* [Task brief]:
Go through the listing below and retype exactly the lines starting at the one with "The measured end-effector" and ending at the one with "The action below", skipping pictures.

- - - - - - -

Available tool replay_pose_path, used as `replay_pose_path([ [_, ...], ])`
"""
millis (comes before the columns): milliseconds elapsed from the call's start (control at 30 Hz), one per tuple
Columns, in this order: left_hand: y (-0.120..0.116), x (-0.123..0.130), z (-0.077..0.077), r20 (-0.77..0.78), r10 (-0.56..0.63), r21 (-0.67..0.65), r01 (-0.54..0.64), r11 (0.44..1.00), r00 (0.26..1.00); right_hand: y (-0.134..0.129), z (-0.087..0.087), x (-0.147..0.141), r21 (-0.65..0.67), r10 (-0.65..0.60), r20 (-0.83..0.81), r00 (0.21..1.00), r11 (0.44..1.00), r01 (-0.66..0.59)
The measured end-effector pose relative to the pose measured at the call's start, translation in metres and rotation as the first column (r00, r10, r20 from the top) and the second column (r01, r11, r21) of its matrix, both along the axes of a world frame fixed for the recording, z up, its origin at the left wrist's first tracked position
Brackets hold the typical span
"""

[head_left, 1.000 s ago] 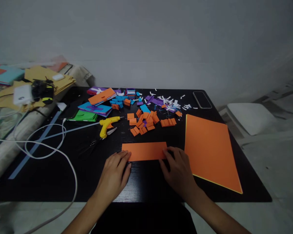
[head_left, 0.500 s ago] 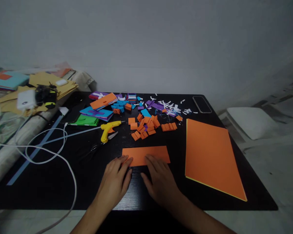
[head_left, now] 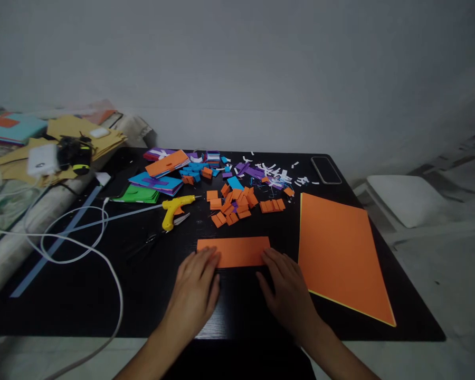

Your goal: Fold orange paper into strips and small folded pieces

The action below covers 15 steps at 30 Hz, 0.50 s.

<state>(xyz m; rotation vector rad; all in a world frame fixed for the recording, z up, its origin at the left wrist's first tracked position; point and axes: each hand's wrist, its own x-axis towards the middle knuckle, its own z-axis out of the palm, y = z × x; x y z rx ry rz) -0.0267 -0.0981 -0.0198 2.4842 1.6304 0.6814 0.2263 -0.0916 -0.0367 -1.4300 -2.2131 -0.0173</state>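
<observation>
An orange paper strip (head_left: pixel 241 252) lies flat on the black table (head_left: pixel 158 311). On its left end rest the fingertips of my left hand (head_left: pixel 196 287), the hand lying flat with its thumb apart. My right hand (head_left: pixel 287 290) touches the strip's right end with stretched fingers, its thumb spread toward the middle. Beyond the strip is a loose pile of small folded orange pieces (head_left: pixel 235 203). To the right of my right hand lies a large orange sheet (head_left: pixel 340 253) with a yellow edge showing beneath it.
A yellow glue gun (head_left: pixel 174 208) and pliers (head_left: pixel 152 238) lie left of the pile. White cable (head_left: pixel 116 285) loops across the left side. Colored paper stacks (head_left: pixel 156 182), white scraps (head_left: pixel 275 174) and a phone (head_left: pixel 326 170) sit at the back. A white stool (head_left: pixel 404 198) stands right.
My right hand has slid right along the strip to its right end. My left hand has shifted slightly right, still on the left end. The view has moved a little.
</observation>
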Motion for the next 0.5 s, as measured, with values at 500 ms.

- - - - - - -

* [Expected output]:
The measured end-effector pose relative to the pose measured at the call's start, translation in metres and rotation as the first column (r00, r10, r20 from the top) and the second column (r01, r11, r21) of its matrix, both along the axes of a world frame fixed for the recording, z up, its origin at the left wrist's first tracked position
Brackets hold the typical span
"""

[head_left, 1.000 s ago] 
[head_left, 0.500 s ago] 
[head_left, now] 

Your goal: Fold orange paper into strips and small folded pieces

The action below covers 15 steps at 30 Hz, 0.50 s.

The exercise is finished and nothing remains.